Halpin-McCormick, A.; Nalla, M. K.; Radlicz, Z.; Zhang, A.; Fumia, N.; Lin, T.-h.; Lin, S.-w.; Wang, Y.-w.; Zohoungbogbo, H. P. F.; Wang, D. R.; Runck, B.; Gore, M. A.; Kantar, M. B.; Barchenger, D. W.
Show abstract
Climate change increasingly threatens global Capsicum (pepper) production. Accelerating the deployment of climate-resilient cultivars requires effective use of genetic diversity conserved in genebanks. We implement a "turbocharging" strategy in Capsicum by integrating genome-wide association studies and genomic prediction in a core collection (n = 423), followed by genomic prediction across the global collection (n = 10,250) using the core as a training population.

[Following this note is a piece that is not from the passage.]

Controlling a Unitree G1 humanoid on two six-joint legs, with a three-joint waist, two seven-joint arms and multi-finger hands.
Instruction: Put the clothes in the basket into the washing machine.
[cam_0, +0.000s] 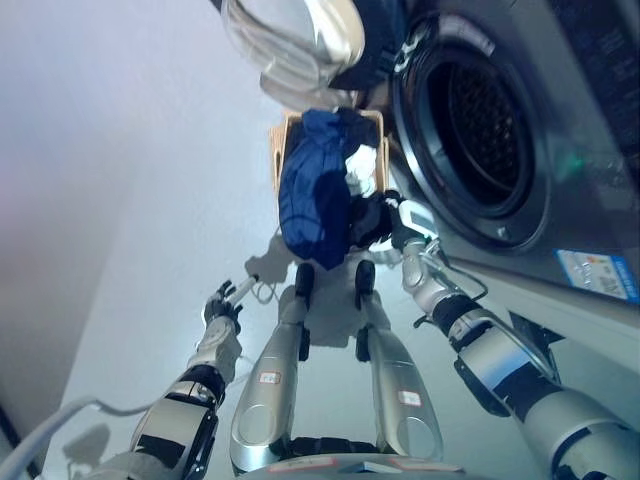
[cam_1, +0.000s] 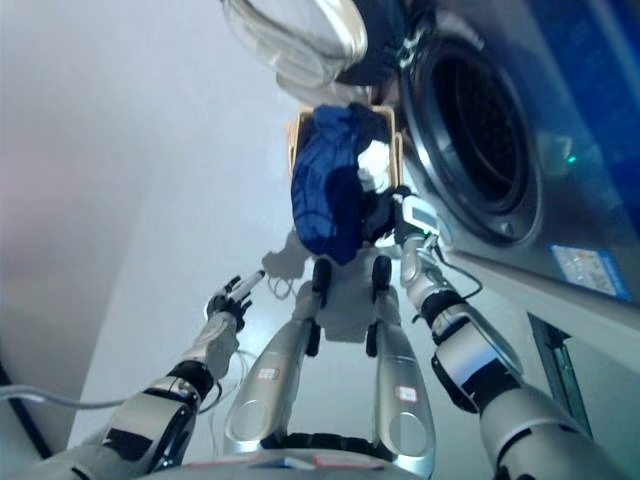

We generated genomic estimated breeding values (GEBVs) for 31 high-accuracy traits (r > 0.5) encompassing hyperspectral phenotypes (heat/control), agronomic performance (heat/control) and fruit quality. To enhance accessibility and decision-making, we developed a large language model (LLM) integrated application that enables flexible, preference-based selection of candidates. By narrowing the parental decision space, this framework streamlines screening of large germplasm collections while balancing climate resilience, quality attributes and market demands. Our approach provides a scalable decision-support system to accelerate climate-resilient Capsicum breeding and maximize global genetic resources.